Another unusual set comes from The Seal Cub Clubbing Club; although not epiphanic, it is intelligent pop at its very best: chock-full of telecaster chug, nimble drum grooves and garrulous vocals. The band's honed sense for fresh-sounding hooks and upbeat, blithe ethos stand them in excellent stead.
Peter Wright's forty minutes are some of the day's most welcome. The ratio of shaggy dog stories to songs today is perfect, allowing enough of his zany stage persona to come across without overshadowing his extraordinary voice or sprightly, skilful acoustic guitar accompaniment. Wright in a serious guise can be extremely poignant and yet his lighter songs are equally successful, and a charming sense of humour and sharp sense of irony is one of his best assets in dealing with both styles.
Whirling back to the Moor Live stage, Grammatics are one of the next stand-out bands. Their interpretation of indie pop is brilliantly idiosyncratic, with romantic and warm cello lines, earnest vocals and tight, adroit syncopated rhythms. Today's performance of previous single "Shadow Committee" is the clincher, combining all the set's highlights in a shining, contagious example of the band's capabilities. They are remarkably well-polished and rehearsed as a unit in addition to their core of beautifully crafted tracks. Grammatics are certainly an unstoppable musical force.
Ethereal is the key word for Winter North Atlantic, creating a captivating mood in the Earl Hickey tent. Akin to the Gotan Project in his combination of folk styles and electronica, although the set is generally much more forward-looking. Textures are equally as dark but much more metallic and less blunted, and the overall effect is magical.

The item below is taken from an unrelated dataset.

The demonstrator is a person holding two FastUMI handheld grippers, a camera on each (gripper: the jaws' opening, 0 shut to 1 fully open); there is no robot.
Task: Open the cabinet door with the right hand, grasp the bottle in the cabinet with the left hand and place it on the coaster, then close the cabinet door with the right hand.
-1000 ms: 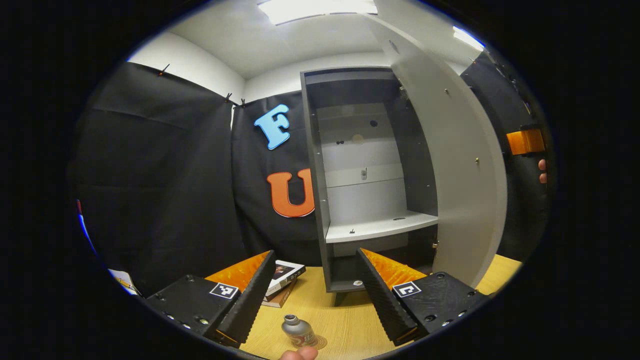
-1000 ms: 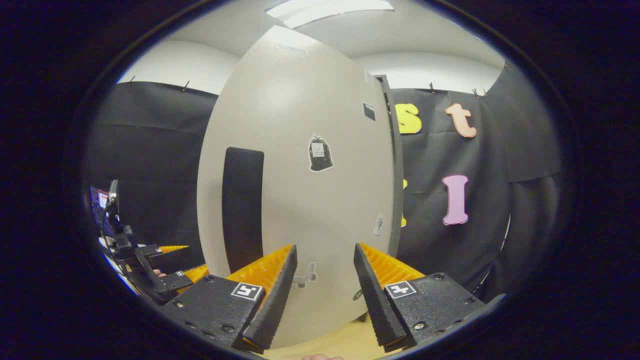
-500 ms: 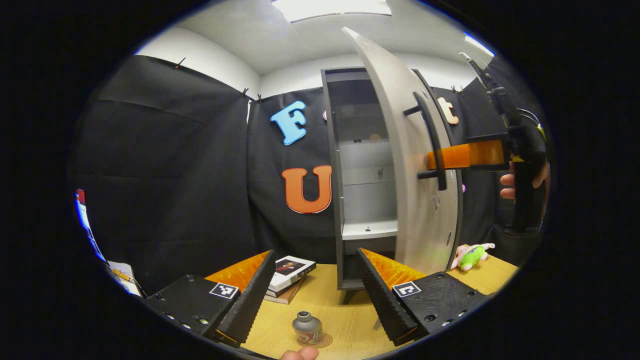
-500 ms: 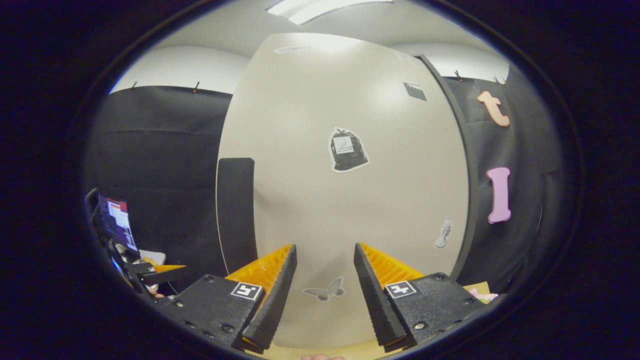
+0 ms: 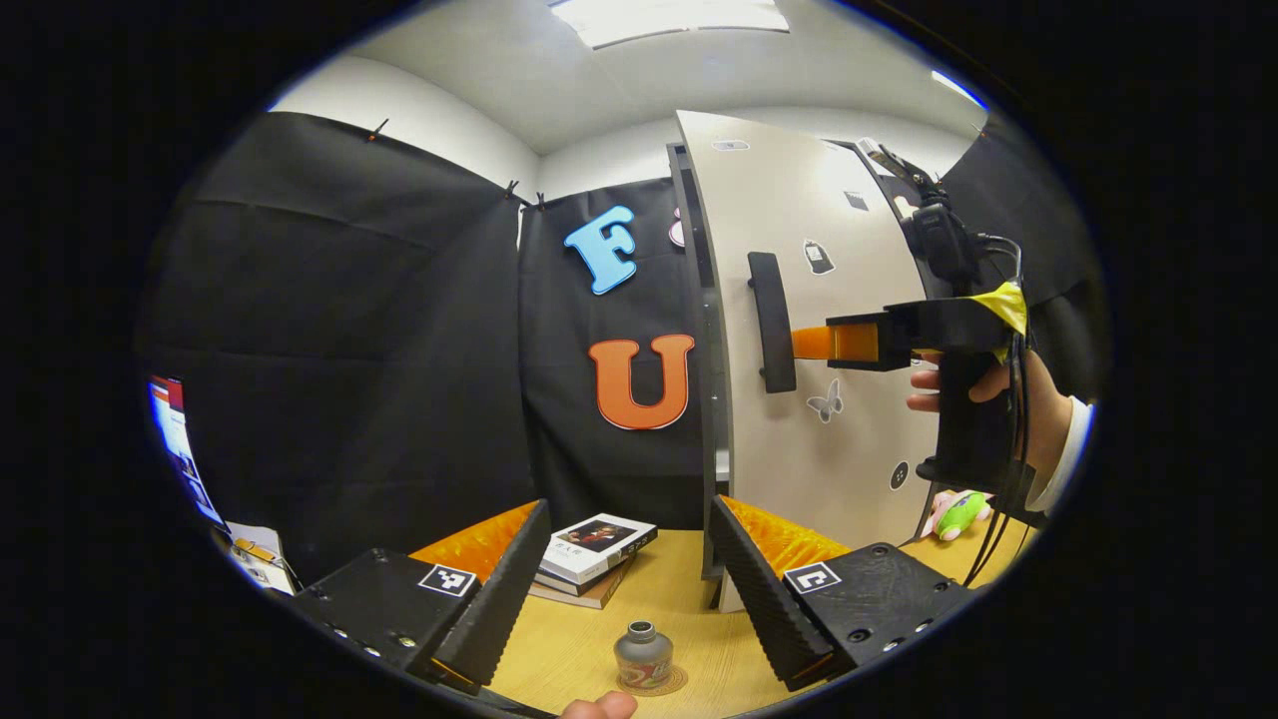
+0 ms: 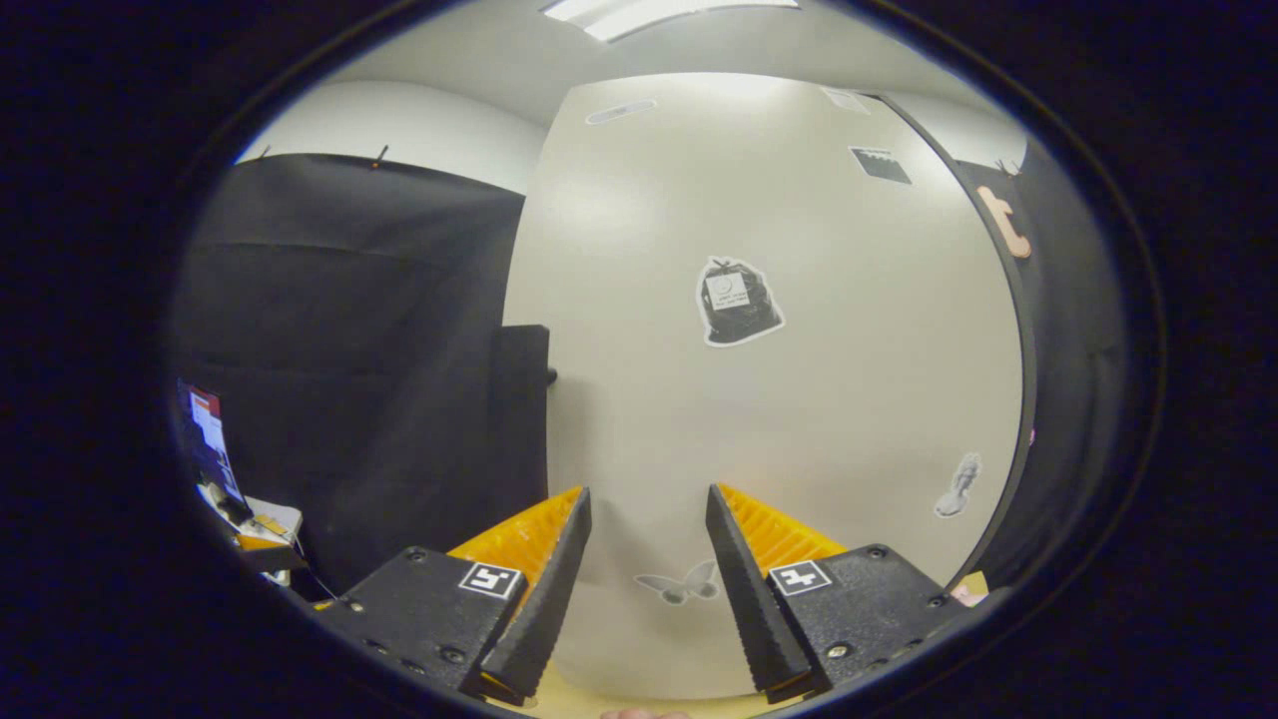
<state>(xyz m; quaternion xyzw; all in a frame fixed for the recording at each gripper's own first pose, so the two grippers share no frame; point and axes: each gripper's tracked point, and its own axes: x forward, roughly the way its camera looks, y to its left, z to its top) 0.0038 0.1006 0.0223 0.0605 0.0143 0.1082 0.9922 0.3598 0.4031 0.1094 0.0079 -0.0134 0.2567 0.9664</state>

And now for a hefty dose of zaniness from Pulled Apart by Horses. Fresh from a short tour, the band have obviously benefitted from the intensive burst of performance and seem even more musically assured than ever before. The addition of a few small touches - namely extended introductions and embellished guitar work - means the set has musically also come on leaps and bounds. Even the now seemingly obligatory stage invasion by other Leeds musicians is lively and has lost none of its humour.
Mention should also go to three other acts from the first day at Moor Fest: firstly Emily Levy & Rich Arthurs, whose melancholic stylings are perhaps a little overstated but are undeniably stunning, complete with elegant, glowing vocals and delicate harmonics work on nylon string guitar. Bill Lawrence's striking pianistic skill is combined admirably with excellent jazz-fusion compositions and, last but not least, Big Wave's brilliant instrumentalists and confident performance mean that the first day of Moor Festival is a hugely successful one.